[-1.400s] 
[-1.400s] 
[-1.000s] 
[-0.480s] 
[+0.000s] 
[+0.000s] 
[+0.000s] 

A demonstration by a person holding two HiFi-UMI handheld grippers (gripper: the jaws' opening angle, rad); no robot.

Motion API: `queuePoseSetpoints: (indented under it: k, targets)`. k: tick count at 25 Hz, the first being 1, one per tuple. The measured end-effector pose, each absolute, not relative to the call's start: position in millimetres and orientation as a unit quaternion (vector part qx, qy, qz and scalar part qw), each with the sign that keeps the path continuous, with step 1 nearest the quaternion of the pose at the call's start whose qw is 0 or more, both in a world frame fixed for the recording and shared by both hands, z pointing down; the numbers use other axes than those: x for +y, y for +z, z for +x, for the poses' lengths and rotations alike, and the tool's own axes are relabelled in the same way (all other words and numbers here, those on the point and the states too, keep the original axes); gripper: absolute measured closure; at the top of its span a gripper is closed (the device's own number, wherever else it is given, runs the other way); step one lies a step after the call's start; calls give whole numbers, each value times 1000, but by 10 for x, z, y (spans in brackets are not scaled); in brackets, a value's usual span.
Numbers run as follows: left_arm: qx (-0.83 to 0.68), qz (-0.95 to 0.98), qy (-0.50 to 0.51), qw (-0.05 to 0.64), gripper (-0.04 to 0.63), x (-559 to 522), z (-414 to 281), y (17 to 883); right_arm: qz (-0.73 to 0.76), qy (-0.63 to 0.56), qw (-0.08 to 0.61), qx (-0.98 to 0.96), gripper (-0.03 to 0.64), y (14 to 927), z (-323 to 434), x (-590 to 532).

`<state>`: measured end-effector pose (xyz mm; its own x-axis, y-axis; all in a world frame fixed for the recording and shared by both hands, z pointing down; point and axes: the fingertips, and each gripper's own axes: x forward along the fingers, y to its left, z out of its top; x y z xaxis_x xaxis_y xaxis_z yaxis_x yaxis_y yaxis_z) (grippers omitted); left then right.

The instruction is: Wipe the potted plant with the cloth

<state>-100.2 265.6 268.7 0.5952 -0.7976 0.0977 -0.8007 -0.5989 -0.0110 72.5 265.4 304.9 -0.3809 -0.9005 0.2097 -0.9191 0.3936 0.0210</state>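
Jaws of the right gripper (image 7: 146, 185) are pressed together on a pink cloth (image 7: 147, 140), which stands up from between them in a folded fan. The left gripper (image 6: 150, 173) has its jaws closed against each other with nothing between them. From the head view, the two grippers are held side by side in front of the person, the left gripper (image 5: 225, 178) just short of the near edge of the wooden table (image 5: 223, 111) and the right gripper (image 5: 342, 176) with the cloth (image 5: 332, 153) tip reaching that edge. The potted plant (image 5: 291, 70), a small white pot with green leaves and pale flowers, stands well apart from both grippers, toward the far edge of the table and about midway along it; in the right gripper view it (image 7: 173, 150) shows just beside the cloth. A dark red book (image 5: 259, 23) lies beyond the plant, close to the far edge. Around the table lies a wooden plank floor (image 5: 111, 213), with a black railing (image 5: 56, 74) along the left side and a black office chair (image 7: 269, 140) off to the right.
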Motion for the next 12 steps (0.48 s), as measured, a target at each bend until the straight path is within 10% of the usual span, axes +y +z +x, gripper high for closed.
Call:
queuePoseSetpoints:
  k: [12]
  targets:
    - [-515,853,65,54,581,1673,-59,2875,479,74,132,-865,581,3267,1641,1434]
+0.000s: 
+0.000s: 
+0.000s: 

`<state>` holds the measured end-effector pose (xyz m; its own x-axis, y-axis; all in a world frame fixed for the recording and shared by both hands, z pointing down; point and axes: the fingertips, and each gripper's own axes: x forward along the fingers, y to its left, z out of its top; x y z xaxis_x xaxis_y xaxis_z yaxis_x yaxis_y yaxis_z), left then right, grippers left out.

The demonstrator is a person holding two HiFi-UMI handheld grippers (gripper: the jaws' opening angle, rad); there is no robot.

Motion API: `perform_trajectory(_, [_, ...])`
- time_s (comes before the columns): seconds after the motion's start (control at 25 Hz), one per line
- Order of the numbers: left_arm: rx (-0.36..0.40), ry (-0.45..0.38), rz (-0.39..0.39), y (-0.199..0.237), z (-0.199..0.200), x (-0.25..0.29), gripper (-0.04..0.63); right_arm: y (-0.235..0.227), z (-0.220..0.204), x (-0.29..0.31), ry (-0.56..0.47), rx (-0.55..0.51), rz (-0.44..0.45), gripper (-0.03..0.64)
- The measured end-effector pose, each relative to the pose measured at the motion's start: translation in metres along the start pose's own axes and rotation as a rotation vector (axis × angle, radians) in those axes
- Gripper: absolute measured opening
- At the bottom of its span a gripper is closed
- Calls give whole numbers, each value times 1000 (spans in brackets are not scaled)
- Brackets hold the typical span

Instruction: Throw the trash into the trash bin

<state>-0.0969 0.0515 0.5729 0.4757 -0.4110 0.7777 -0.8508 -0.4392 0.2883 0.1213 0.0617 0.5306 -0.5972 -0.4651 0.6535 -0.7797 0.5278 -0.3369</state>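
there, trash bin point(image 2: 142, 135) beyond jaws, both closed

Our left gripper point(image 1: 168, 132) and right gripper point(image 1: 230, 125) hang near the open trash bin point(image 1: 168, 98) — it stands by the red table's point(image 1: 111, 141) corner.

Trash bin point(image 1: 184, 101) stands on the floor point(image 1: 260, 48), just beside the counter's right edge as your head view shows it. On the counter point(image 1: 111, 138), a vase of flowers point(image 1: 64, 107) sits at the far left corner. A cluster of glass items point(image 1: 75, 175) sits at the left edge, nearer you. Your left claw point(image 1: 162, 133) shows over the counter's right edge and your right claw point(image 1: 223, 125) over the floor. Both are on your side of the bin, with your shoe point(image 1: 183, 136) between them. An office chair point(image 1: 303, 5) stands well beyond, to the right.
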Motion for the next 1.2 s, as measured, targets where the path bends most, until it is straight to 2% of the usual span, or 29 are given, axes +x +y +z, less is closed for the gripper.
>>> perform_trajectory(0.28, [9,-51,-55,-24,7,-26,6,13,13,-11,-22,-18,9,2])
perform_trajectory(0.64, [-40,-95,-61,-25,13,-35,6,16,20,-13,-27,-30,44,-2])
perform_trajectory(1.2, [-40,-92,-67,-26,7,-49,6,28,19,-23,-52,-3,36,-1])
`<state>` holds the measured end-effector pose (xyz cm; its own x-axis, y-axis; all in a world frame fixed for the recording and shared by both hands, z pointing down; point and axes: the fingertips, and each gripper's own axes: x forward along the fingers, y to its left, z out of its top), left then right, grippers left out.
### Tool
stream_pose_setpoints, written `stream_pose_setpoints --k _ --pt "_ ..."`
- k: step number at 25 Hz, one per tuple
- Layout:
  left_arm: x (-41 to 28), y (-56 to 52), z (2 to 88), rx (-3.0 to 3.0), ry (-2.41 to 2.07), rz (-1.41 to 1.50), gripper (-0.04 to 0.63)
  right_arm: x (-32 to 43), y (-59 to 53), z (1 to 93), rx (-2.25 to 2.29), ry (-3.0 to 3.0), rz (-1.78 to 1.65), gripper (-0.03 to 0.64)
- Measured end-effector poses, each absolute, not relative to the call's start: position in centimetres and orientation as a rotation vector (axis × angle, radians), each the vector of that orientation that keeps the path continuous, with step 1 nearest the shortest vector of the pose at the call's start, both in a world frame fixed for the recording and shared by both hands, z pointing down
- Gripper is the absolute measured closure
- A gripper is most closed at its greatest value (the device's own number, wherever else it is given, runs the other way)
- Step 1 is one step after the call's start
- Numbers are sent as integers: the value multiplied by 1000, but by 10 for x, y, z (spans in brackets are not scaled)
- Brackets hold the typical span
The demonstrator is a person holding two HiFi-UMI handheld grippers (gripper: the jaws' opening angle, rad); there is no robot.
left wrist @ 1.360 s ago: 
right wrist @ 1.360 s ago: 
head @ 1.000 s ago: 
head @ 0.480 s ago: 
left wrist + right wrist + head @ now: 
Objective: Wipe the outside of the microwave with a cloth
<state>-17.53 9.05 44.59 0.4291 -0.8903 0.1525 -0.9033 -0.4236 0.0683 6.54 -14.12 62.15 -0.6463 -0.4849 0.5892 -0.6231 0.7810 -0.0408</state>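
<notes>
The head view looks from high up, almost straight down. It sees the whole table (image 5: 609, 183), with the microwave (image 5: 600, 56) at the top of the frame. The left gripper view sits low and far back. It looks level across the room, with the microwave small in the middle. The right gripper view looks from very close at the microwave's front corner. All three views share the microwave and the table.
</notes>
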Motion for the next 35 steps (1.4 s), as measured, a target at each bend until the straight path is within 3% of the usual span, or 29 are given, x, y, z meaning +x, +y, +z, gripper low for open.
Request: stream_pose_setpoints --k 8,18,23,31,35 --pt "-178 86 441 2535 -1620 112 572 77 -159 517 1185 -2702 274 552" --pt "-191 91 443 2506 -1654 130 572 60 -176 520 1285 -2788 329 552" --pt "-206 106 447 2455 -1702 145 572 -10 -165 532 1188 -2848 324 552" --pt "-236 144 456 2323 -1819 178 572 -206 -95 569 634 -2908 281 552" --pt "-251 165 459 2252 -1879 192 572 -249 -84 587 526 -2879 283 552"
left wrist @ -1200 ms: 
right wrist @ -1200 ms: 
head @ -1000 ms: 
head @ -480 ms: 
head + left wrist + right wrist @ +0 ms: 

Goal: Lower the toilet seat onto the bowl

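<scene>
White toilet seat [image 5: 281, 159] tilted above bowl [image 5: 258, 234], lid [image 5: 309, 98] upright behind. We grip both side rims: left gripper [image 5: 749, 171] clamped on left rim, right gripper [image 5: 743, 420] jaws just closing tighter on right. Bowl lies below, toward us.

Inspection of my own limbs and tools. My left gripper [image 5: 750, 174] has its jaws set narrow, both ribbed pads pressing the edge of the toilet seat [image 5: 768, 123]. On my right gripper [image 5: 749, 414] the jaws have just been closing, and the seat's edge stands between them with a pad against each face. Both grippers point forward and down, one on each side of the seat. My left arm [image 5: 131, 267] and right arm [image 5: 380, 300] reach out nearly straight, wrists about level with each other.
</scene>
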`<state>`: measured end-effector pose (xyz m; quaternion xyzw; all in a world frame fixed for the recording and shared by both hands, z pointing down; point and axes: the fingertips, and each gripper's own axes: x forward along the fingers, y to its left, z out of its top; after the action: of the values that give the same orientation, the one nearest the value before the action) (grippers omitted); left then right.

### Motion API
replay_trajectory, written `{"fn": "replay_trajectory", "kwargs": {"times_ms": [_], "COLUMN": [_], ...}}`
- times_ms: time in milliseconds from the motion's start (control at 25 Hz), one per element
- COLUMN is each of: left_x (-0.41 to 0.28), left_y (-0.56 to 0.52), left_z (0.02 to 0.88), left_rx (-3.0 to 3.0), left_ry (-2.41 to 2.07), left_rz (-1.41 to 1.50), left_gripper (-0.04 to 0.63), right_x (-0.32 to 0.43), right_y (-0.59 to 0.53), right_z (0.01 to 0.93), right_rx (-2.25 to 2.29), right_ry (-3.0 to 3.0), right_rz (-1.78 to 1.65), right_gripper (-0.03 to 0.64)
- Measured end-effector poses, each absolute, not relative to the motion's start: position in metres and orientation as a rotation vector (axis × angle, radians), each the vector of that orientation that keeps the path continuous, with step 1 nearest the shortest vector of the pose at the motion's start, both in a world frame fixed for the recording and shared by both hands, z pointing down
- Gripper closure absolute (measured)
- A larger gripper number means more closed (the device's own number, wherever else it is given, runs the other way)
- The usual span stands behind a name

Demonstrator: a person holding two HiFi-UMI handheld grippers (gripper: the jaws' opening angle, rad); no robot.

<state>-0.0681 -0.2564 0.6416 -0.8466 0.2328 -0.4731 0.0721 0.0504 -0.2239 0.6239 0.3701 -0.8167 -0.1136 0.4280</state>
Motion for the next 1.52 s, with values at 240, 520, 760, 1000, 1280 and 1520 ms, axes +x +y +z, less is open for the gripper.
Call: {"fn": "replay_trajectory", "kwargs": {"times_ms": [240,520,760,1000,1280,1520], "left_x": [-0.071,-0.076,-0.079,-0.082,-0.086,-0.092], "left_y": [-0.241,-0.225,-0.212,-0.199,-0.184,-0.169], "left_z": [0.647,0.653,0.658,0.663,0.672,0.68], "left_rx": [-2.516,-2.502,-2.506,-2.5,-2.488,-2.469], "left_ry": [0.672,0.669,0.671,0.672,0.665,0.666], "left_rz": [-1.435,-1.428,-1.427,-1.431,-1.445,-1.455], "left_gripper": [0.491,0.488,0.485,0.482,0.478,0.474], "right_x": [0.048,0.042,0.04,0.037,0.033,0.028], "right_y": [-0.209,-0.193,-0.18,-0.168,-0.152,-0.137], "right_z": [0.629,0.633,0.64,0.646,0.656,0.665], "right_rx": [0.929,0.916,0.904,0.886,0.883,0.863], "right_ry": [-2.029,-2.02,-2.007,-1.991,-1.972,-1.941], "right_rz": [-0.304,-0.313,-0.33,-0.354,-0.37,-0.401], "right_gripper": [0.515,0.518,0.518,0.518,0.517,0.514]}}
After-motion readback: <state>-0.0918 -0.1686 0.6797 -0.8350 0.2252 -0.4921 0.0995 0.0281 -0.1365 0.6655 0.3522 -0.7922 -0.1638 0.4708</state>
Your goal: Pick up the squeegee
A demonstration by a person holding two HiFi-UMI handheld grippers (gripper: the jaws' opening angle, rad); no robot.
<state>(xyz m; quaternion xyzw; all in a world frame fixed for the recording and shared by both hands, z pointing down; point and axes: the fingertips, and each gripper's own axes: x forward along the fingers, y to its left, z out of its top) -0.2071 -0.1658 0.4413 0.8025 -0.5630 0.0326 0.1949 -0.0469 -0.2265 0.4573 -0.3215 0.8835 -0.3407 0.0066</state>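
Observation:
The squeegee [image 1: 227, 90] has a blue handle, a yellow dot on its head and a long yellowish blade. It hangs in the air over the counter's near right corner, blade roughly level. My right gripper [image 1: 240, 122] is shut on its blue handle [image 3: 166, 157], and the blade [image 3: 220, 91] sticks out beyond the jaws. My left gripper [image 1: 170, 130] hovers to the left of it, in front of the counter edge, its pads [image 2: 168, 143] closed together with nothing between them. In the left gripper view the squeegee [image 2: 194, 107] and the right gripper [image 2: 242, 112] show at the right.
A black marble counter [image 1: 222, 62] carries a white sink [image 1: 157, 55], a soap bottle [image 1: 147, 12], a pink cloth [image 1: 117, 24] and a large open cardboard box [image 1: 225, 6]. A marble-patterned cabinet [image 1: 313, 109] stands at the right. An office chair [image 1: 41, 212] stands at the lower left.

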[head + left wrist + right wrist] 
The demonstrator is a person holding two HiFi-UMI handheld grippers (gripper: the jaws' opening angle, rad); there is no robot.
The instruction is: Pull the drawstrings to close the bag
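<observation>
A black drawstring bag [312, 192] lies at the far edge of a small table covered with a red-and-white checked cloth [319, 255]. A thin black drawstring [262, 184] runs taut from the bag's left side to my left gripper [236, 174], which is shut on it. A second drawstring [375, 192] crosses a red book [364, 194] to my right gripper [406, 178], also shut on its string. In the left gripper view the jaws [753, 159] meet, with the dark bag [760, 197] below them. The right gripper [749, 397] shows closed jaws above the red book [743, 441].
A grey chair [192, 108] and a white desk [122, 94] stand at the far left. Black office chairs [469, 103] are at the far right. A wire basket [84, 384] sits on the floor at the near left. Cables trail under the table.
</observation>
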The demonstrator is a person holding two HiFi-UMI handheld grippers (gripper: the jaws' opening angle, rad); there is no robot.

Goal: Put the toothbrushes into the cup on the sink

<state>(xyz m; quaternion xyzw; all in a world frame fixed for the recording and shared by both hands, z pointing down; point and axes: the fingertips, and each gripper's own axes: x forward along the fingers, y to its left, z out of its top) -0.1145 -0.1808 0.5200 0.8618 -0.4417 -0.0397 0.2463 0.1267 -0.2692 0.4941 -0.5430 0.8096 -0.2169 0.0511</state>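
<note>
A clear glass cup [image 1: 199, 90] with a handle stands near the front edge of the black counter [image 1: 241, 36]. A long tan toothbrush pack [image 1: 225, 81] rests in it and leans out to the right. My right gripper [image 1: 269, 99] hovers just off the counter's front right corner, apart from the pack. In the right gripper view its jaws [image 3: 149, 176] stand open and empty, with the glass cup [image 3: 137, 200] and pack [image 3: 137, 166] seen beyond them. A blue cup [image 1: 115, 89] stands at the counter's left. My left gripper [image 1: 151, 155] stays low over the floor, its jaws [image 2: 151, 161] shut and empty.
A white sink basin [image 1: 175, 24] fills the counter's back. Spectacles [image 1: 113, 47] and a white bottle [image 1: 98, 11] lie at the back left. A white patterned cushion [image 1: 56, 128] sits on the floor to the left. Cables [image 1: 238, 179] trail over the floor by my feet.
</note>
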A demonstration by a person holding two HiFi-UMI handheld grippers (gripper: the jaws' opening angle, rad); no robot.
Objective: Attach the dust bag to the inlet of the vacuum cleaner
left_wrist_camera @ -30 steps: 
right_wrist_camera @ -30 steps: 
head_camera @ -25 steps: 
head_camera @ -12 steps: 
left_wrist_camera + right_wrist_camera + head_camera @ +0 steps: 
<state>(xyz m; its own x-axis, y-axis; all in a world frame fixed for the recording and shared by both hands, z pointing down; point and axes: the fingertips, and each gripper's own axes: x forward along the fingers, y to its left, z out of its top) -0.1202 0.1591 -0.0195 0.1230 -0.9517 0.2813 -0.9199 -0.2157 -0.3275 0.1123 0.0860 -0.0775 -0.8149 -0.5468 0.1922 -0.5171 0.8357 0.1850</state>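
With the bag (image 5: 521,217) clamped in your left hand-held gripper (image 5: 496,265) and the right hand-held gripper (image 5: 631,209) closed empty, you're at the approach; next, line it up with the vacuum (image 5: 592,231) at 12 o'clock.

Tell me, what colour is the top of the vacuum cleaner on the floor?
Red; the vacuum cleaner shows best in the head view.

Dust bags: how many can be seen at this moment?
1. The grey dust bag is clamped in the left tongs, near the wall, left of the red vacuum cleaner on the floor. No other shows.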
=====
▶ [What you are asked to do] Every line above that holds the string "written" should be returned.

▶ [Solution for this task]
stream_pose_setpoints, written `stream_pose_setpoints --k _ --pt "_ ..."`
replay_trajectory, written `{"fn": "replay_trajectory", "kwargs": {"times_ms": [_], "COLUMN": [_], ...}}`

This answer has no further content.